I like playing for you. [Fugo blinks, as if he's a little surprised by his own answer. But it's true: he does like playing for Giorno, whether he gets in much practice or not.] When I was practicing for Buccellati's birthday, it made me very happy when you'd sit in and listen. And I like playing with you. [He pauses, fingers twitching underneath Giorno's hand.] Is that really something you get distracted by?
[It doesn't make sense. Giorno's the one who smells nice, since he wears perfume. Fugo thinks he must smell like the music shop: dust, ink, and paper. How is that nice.]
[That's . . . one of the most amazing things he's ever heard, actually. Very surprising, but wonderful, because he knows enough about Fugo's relationship with music to know it's an accomplishment when he enjoys any aspect of playing it. And Giorno is helping with that? That's amazing. It's incredible.]
I liked it when you showed me how to play. Even though I wasn't very good. You seemed so--like you were proud when I got something right, and you s-- [Oh.] Smiled. At me a lot. And were sitting very close.
[He may have revealed his ulterior motive beyond just making Bruno happy during those practice sessions, but.
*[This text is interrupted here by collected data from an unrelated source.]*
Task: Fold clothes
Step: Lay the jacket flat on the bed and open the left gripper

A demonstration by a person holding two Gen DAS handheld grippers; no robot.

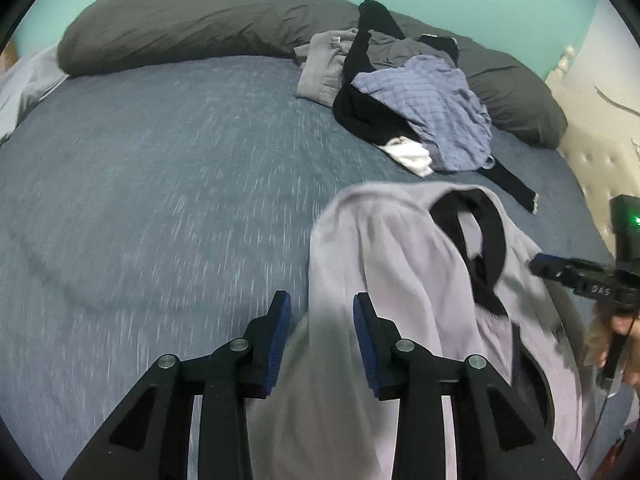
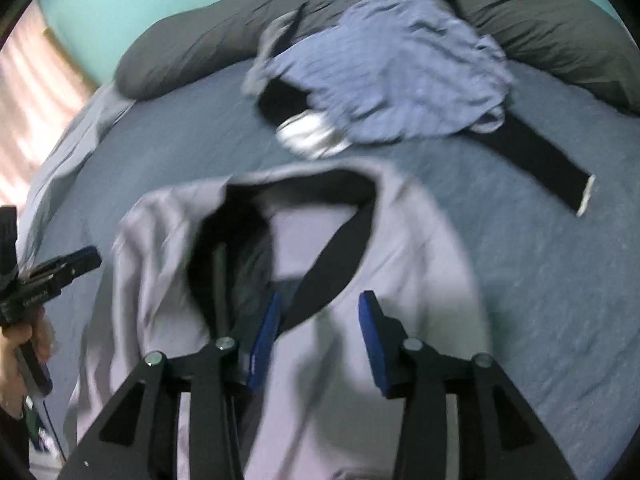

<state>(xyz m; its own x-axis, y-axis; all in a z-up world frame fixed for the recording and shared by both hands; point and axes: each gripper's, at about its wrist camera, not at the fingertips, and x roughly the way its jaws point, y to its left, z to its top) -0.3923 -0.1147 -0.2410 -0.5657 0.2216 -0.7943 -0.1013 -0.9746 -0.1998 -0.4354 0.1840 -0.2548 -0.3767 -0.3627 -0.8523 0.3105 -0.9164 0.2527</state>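
Lilac shirt (image 2: 400, 248) betw both parted jaws, on bed (image 1: 160, 160).

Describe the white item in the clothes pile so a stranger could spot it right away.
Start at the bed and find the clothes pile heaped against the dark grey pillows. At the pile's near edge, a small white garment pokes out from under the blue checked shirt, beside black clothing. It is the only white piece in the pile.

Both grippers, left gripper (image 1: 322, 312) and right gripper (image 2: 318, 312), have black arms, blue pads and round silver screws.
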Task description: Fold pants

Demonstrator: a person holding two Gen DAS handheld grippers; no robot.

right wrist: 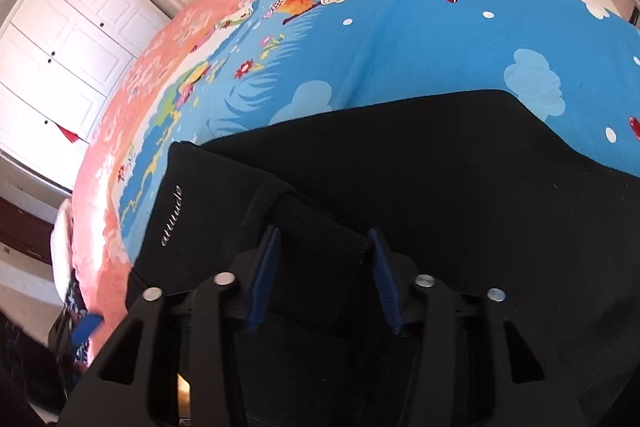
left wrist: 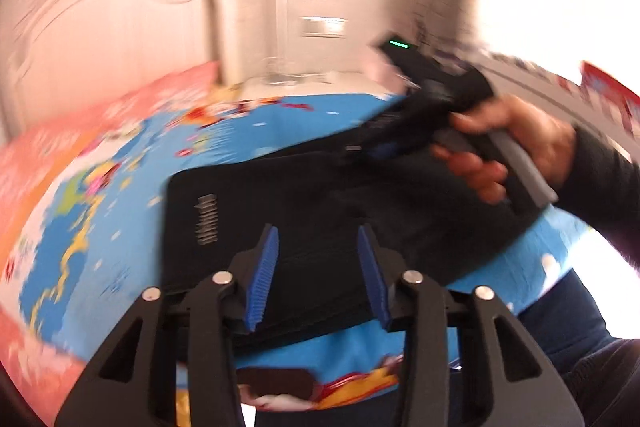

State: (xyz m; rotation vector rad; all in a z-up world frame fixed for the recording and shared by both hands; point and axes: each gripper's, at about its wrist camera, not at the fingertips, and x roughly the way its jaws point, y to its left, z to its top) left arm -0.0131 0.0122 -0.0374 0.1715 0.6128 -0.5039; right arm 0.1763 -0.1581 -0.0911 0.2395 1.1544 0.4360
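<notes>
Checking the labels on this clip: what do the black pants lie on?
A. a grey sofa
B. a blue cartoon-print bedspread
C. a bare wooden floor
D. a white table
B: the black pants lie on the blue cartoon-print bedspread, which shows around them.

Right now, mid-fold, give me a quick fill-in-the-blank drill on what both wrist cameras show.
1. The black fabric pants lie on a cartoon-print bedsheet whose main colour is ____.
2. The blue-padded left tool has its jaws ____, with the pants' ribbed band between them.
3. The silver lettering sits on the pants, to the ____ of the right tool in that tool's own camera view.

Missing words: blue; open; left
</notes>
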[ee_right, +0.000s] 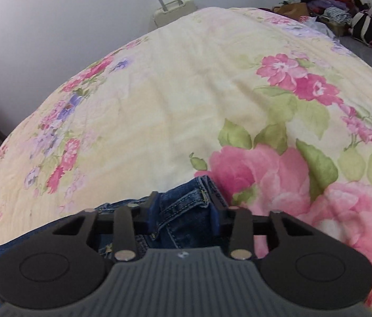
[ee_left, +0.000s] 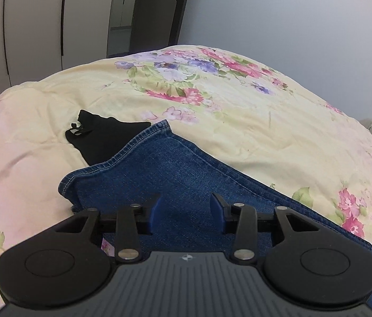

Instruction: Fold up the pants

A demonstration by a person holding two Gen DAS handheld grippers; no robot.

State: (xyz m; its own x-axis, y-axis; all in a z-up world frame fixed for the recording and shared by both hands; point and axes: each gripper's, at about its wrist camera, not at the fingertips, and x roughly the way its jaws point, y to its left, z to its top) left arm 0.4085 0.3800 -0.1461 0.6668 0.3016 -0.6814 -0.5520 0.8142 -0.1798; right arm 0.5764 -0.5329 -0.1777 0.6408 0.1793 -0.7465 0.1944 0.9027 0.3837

Oh . . . well. He blinks rapidly a few times and soldiers on.]
. . . Yes. All the time. For a while. You smell--soft. Like the way every library has a secret corner way in the back where you can go and just read quietly and people won't know where to find you. I spent a lot of time thinking about that, when you were showing me how to play. You smell good, you--sometimes I just want to lean against you and breathe you in.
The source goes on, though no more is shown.